=== Section Start ===

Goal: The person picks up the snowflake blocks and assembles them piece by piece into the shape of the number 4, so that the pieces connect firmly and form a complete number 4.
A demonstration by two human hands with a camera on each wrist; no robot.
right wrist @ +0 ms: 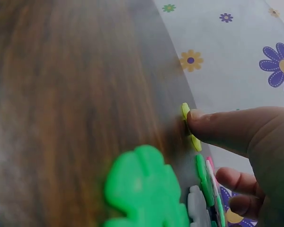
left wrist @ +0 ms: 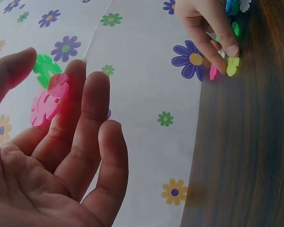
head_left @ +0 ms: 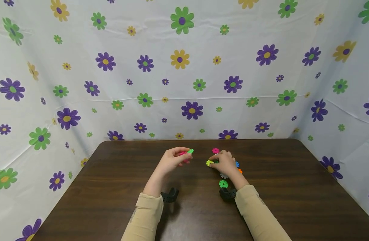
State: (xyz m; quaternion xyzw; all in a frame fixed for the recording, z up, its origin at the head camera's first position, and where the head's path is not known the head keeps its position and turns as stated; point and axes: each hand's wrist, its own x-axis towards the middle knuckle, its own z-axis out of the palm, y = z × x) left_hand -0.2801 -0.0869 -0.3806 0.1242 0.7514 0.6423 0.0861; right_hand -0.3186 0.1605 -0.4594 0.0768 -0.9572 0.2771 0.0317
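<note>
My left hand (head_left: 171,159) is raised above the table and holds pink (left wrist: 43,109) and green (left wrist: 46,70) flower-shaped discs between thumb and fingers. They overlap, and the fingers partly hide how they join. To the right, my right hand (head_left: 226,163) is low over the table, with thumb and forefinger pinching the edge of a yellow flower-shaped disc (head_left: 209,163). In the right wrist view, one digit lies against this yellow disc (right wrist: 195,141), and a large green disc (right wrist: 142,184) is close to the camera.
Around the right hand lie more discs: pink (head_left: 215,150) behind it, blue (head_left: 237,164) and orange (head_left: 240,171) at its right, grey (head_left: 224,175) and green (head_left: 223,183) nearer me. The brown table (head_left: 118,174) meets a flower-patterned cloth (head_left: 160,124) at the back.
</note>
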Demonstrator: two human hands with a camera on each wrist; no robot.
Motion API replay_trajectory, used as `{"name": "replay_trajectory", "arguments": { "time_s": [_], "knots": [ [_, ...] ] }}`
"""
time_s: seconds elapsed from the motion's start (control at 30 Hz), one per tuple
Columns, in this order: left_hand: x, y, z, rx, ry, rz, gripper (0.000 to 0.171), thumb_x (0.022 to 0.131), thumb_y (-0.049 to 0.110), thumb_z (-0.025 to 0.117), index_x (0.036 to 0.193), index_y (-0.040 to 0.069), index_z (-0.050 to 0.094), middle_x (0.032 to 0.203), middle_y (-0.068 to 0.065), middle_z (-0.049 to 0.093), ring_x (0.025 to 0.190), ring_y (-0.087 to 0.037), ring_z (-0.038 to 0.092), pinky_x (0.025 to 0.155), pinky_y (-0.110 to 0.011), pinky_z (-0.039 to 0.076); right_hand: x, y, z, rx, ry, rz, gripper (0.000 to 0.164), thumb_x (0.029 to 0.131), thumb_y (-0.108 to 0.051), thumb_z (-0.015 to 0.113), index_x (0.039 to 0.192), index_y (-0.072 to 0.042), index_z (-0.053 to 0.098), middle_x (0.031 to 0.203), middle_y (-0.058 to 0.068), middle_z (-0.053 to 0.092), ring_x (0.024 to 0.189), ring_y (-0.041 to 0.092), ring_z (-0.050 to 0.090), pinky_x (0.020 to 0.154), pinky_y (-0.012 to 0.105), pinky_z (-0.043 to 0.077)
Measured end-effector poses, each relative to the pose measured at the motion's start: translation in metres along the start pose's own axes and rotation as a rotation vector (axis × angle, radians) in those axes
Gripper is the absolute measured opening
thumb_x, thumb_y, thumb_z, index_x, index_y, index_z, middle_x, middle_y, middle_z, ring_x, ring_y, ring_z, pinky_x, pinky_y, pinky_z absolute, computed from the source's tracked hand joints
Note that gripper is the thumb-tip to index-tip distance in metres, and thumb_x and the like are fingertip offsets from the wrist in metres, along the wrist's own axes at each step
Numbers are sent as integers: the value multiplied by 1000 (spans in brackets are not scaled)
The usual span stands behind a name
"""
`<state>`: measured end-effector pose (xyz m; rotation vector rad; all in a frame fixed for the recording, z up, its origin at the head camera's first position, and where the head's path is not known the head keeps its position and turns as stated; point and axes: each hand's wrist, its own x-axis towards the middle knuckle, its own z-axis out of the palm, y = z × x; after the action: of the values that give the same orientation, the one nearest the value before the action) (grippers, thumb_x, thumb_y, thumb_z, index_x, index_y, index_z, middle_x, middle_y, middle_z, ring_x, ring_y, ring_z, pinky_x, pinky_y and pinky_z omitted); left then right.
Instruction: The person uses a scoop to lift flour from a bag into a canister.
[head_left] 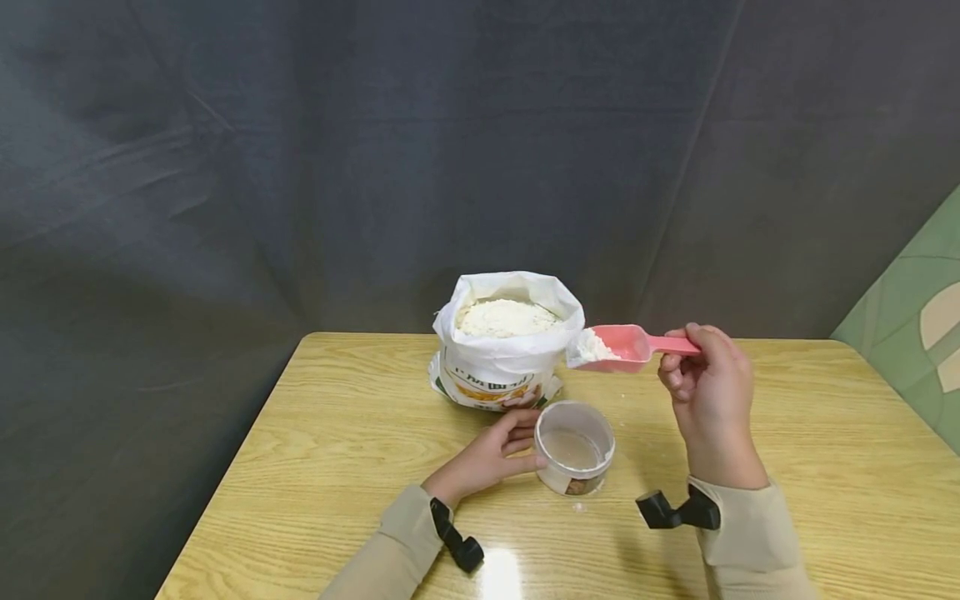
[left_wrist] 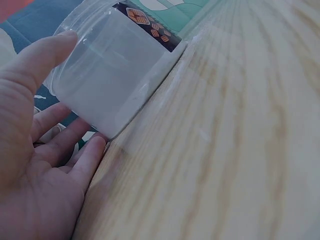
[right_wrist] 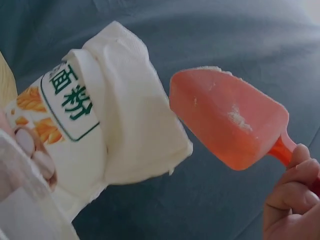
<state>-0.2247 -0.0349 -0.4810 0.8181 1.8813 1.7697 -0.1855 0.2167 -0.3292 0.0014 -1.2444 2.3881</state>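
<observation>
Flour bag (right_wrist: 95, 125) w/ "面粉" label

Soft, even light is falling from above onto the table (head_left: 337, 433), and a small white glare spot is shining on the wood near its front edge. Faint shadows are lying beside the jar (head_left: 574, 448) on the table. The dark backdrop behind the table is staying dim. The left wrist view is smearing the wood grain into blur, and the right wrist view is rendering the scoop (right_wrist: 227, 120) slightly soft.
</observation>
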Motion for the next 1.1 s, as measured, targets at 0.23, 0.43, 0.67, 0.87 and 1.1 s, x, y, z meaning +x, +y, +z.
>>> {"name": "replay_trajectory", "arguments": {
  "time_s": [0.23, 0.43, 0.67, 0.87, 1.1],
  "knots": [
    [0, 1, -1, -2, 2, -11, 66, 97, 7, 70, 153, 2, 36, 156, -15, 39, 139, -32, 45, 115, -30, 41, 7, 5, -15, 2, -48, 54, 45, 108, -10, 42, 71, -1, 66, 56, 4, 61, 40, 9, 47, 39, 17, 38],
    [0, 1, 0, -3, 4, -11, 65, 97, 6, 69, 152, 1, 36, 156, -16, 39, 140, -32, 45, 116, -31, 40, 15, 13, -25, -48, -59, 102, 51, 109, -9, 36, 67, -2, 65, 50, 3, 56, 36, 9, 41, 37, 21, 28],
    [0, 2, 0, -3, -2, -10, 64, 97, 6, 69, 152, 1, 36, 157, -17, 38, 140, -33, 44, 116, -32, 40, 19, 23, -30, -209, -93, 121, 53, 109, -9, 35, 68, -6, 68, 50, 0, 55, 36, 8, 41, 35, 17, 35],
    [-1, 3, 0, 16, -3, -5, 64, 98, 7, 68, 152, 1, 36, 156, -17, 38, 140, -33, 45, 116, -33, 40, 20, 29, -31, -284, -106, 114, 51, 107, -6, 37, 66, -8, 67, 49, -1, 54, 36, 6, 42, 35, 15, 35],
    [-1, 4, 0, 20, 5, -23, 64, 98, 7, 68, 153, 1, 36, 157, -16, 38, 139, -32, 45, 116, -31, 40, 19, 32, -27, -432, -99, 94, 47, 104, -4, 42, 64, -10, 67, 48, -2, 52, 37, 5, 41, 34, 15, 33]
  ]
}}
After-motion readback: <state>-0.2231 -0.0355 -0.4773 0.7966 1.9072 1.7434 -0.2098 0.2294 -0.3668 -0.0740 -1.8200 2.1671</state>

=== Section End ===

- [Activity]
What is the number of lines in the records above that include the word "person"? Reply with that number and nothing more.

- [Result for this task]
2